## Required action
An exact repetition of the data below, without images, is the expected answer.

--- Task data Enclosed Below ---

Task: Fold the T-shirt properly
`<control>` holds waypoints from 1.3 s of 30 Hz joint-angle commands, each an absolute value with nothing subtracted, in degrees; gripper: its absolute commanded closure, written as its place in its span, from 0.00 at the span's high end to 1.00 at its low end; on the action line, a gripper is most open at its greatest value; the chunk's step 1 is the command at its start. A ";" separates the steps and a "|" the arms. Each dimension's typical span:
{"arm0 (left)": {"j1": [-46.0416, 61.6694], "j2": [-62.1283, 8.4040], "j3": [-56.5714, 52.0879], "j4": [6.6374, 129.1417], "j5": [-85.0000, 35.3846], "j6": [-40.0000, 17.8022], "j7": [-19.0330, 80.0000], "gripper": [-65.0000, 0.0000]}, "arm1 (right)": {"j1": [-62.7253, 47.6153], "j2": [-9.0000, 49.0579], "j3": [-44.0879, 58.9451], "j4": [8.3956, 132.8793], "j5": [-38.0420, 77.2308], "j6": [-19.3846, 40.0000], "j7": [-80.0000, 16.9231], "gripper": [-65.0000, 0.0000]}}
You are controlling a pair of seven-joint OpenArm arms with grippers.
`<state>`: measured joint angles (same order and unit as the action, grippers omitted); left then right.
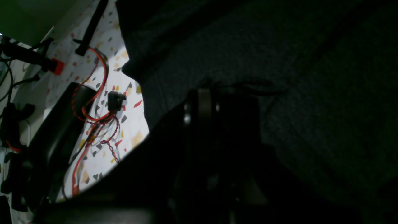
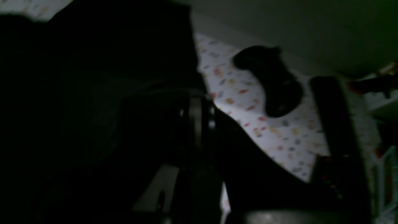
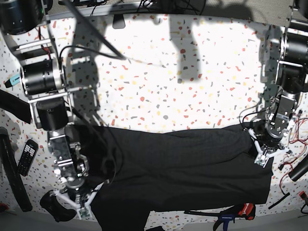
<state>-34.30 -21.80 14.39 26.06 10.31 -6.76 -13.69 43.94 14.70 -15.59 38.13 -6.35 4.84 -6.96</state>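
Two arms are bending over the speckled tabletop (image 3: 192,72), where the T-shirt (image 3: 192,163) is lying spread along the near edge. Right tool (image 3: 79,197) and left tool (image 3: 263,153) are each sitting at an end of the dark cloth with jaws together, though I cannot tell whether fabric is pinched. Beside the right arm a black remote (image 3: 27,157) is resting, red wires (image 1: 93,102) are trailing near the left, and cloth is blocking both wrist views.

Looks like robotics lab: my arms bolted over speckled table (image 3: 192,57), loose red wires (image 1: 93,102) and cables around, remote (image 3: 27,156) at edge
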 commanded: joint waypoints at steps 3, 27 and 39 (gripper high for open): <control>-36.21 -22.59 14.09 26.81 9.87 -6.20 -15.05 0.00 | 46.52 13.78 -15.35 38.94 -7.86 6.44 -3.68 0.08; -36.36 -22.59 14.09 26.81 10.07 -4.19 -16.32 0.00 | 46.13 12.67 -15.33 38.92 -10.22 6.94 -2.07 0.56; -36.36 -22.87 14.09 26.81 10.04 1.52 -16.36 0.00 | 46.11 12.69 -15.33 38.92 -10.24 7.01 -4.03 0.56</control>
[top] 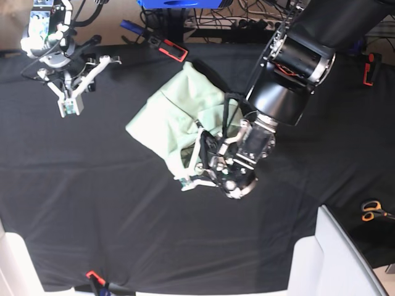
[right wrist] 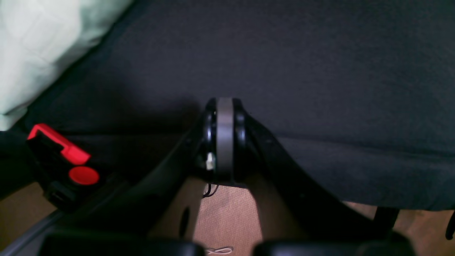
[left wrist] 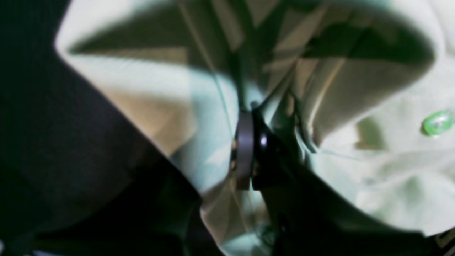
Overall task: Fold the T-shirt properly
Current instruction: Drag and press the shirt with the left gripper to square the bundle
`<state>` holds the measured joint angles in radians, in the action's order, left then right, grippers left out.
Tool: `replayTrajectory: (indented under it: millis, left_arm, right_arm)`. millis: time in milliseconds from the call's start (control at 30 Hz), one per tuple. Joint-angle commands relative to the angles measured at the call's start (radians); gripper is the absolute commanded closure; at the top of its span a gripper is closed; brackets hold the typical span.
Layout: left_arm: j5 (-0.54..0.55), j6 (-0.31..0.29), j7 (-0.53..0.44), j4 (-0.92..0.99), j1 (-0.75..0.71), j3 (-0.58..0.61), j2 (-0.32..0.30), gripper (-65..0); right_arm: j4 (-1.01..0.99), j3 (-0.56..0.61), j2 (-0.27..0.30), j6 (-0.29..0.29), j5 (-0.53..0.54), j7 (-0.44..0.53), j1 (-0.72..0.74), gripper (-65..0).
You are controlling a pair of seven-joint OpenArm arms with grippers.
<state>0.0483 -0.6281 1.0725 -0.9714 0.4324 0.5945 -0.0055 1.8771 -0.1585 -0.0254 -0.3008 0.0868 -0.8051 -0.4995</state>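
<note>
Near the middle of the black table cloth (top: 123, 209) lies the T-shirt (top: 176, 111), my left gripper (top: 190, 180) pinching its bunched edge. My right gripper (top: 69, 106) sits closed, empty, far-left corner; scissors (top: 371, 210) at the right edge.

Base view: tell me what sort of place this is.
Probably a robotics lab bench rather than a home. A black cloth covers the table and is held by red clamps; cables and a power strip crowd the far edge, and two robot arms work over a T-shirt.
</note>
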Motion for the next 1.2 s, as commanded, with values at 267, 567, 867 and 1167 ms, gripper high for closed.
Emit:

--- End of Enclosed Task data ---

## Answer box
Task: Fold the T-shirt properly
`<control>` holds waypoints from 1.3 s of 30 Hz joint-angle commands, each an absolute value with nothing subtracted, in degrees; gripper: its absolute commanded closure, written as its place in its span, from 0.00 at the span's high end to 1.00 at its low end; on the action line, a gripper is most open at its greatest value; the chunk's step 1 is the command at its start. A ";" separates the steps and a "|" the arms. Each dimension's typical span:
{"arm0 (left)": {"j1": [-46.0416, 61.6694], "j2": [-62.1283, 8.4040], "j3": [-56.5714, 52.0879], "j4": [6.6374, 129.1417], "j5": [-85.0000, 35.3846], "j6": [-40.0000, 17.8022], "j7": [-19.0330, 80.0000], "gripper": [-65.0000, 0.0000]}, "arm1 (right)": {"j1": [-62.7253, 47.6153], "j2": [-9.0000, 49.0579], "j3": [-44.0879, 58.9451], "j4": [8.3956, 132.8793], "j5": [-38.0420, 77.2308], "j6": [-19.3846, 40.0000], "j7": [-80.0000, 16.9231], "gripper": [-65.0000, 0.0000]}}
You are controlling a pair of seven-joint OpenArm arms with grippers.
`<state>`: measured joint angles (same order and unit as the action, grippers omitted); left then right.
<state>-34.30 -21.80 14.39 26.06 10.31 -6.76 -13.69 43.94 14.70 -15.59 38.13 -6.35 4.84 -6.96</state>
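Two arms are bending over the speckled tabletop (image 3: 192,72), where the T-shirt (image 3: 192,163) is lying spread along the near edge. Right tool (image 3: 79,197) and left tool (image 3: 263,153) are each sitting at an end of the dark cloth with jaws together, though I cannot tell whether fabric is pinched. Beside the right arm a black remote (image 3: 27,157) is resting, red wires (image 1: 93,102) are trailing near the left, and cloth is blocking both wrist views.

Looks like robotics lab: my arms bolted over speckled table (image 3: 192,57), loose red wires (image 1: 93,102) and cables around, remote (image 3: 27,156) at edge
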 commanded: joint waypoints at steps 3, 27 and 39 (gripper high for open): <control>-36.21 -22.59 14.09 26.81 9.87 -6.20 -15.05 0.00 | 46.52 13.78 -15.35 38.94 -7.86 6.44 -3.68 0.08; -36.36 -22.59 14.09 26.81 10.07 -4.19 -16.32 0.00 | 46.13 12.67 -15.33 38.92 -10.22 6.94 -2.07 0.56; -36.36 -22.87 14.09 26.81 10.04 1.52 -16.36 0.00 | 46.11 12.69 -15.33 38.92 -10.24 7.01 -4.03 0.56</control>
[top] 
[right wrist] 
[left wrist] 
Overall task: Fold the T-shirt properly
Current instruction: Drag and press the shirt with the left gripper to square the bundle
`<state>` holds the measured joint angles in radians, in the action's order, left then right, grippers left out.
Tool: `replayTrajectory: (indented under it: millis, left_arm, right_arm)`. millis: time in milliseconds from the call's start (control at 30 Hz), one per tuple. Joint-angle commands relative to the angles measured at the call's start (radians); gripper is the absolute commanded closure; at the top of its span a gripper is closed; brackets hold the typical span.
Layout: left_arm: j5 (-0.54..0.55), j6 (-0.31..0.29), j7 (-0.53..0.44), j4 (-0.92..0.99), j1 (-0.75..0.71), j3 (-0.58..0.61), j2 (-0.32..0.30), gripper (-65..0); right_arm: j4 (-1.01..0.99), j3 (-0.56..0.61), j2 (-0.27..0.30), j6 (-0.29..0.29), j5 (-0.53..0.54), j7 (-0.44..0.53), j1 (-0.72..0.74), gripper (-65..0).
You are controlling a pair of seven-joint OpenArm arms with grippers.
<state>0.0483 -0.6281 1.0725 -0.9714 0.4324 0.5945 -0.0055 1.8771 -0.1585 -0.0254 -0.3008 0.0868 -0.8051 -0.4995</state>
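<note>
Near the middle of the black table cloth (top: 123, 209) lies the T-shirt (top: 176, 111), my left gripper (top: 190, 180) pinching its bunched edge. My right gripper (top: 69, 106) sits closed, empty, far-left corner; scissors (top: 371, 210) at the right edge.

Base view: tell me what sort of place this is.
Probably a robotics lab bench rather than a home. A black cloth covers the table and is held by red clamps; cables and a power strip crowd the far edge, and two robot arms work over a T-shirt.
</note>
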Motion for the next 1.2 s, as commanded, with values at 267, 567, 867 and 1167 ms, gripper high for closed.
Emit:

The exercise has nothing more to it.